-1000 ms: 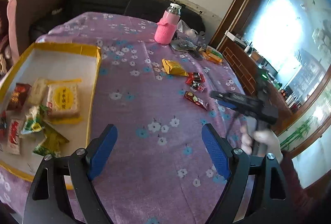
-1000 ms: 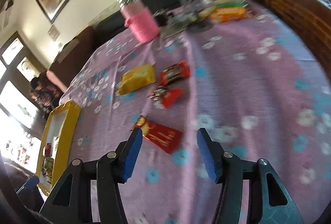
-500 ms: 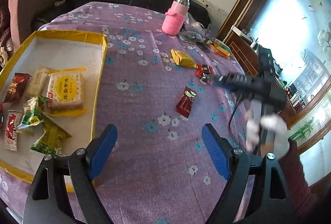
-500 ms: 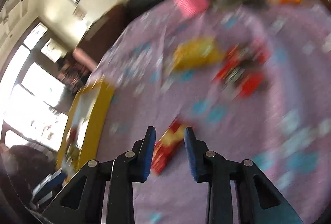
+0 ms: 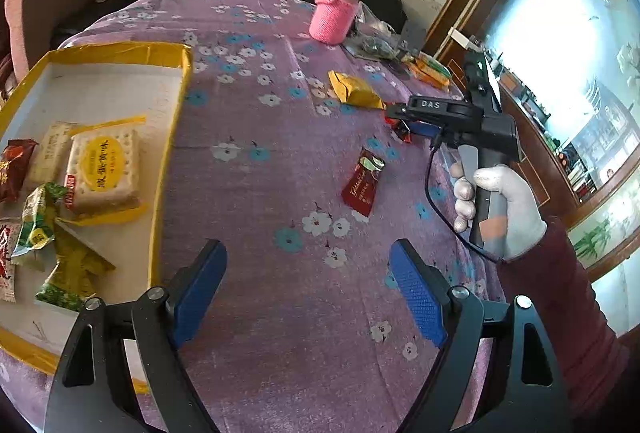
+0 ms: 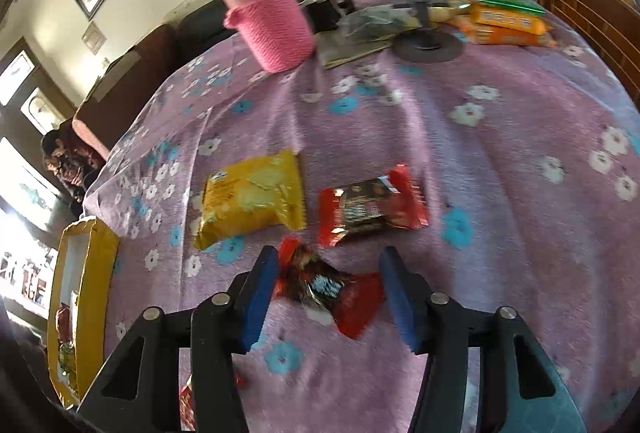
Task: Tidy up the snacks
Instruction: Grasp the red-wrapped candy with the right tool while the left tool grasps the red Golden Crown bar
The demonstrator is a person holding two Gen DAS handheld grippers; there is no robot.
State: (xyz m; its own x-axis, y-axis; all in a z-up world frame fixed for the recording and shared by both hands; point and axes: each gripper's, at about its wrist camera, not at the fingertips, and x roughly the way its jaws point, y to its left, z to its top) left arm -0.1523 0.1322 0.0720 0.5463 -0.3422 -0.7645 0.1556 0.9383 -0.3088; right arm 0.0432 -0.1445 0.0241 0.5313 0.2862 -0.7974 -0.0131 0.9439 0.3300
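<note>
My right gripper (image 6: 328, 285) is open, its blue pads on either side of a small red and dark candy wrapper (image 6: 320, 285) lying on the purple floral cloth. Beyond it lie a yellow snack pack (image 6: 252, 197) and a red snack pack (image 6: 372, 207). In the left wrist view my left gripper (image 5: 308, 285) is open and empty above the cloth, next to the yellow-rimmed box (image 5: 168, 137) that holds several snacks. A dark red packet (image 5: 362, 183) lies on the cloth ahead of it, and the right gripper (image 5: 404, 121) hovers by the candy beyond.
A pink sleeved bottle (image 6: 268, 13) stands at the back of the table. Orange packs (image 6: 508, 23), a grey phone stand (image 6: 420, 5) and a clear bag (image 6: 368, 23) sit at the back right. A wooden cabinet (image 5: 532, 121) runs along the right edge.
My right gripper moved the dark red packet toward the box and let go of it, then opened and went back to straddle the small red candy. The left gripper stayed open.
</note>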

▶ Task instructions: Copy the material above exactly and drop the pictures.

▶ Answer for this exercise:
-1000 ms: 
-1000 ms: 
-500 ms: 
-500 ms: 
+0 ms: 
+0 ms: 
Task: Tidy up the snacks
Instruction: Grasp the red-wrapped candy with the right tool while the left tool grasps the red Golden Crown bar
The demonstrator is a person holding two Gen DAS handheld grippers; there is no robot.
State: (xyz m; its own x-axis, y-axis; all in a z-up world frame fixed for the recording and shared by both hands; point and axes: each gripper's, at about its wrist camera, not at the fingertips, and x roughly the way its jaws point, y to its left, z to its top) left arm -0.1523 0.1322 0.0720 0.5463 -0.3422 -0.7645 0.1556 0.9383 -0.3088; right arm 0.0432 -0.1445 0.0241 0.5313 0.2862 -0.7974 -0.0131 0.9439 0.3300
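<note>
My right gripper (image 6: 328, 285) is open, its blue pads on either side of a small red and dark candy wrapper (image 6: 320, 285) lying on the purple floral cloth. Beyond it lie a yellow snack pack (image 6: 252, 197) and a red snack pack (image 6: 372, 207). In the left wrist view my left gripper (image 5: 308, 285) is open and empty above the cloth, next to the yellow-rimmed box (image 5: 168, 137) that holds several snacks. A dark red packet (image 5: 362, 183) lies on the cloth ahead of it, and the right gripper (image 5: 404, 121) hovers by the candy beyond.
A pink sleeved bottle (image 6: 268, 13) stands at the back of the table. Orange packs (image 6: 508, 23), a grey phone stand (image 6: 420, 5) and a clear bag (image 6: 368, 23) sit at the back right. A wooden cabinet (image 5: 532, 121) runs along the right edge.
My right gripper moved the dark red packet toward the box and let go of it, then opened and went back to straddle the small red candy. The left gripper stayed open.
</note>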

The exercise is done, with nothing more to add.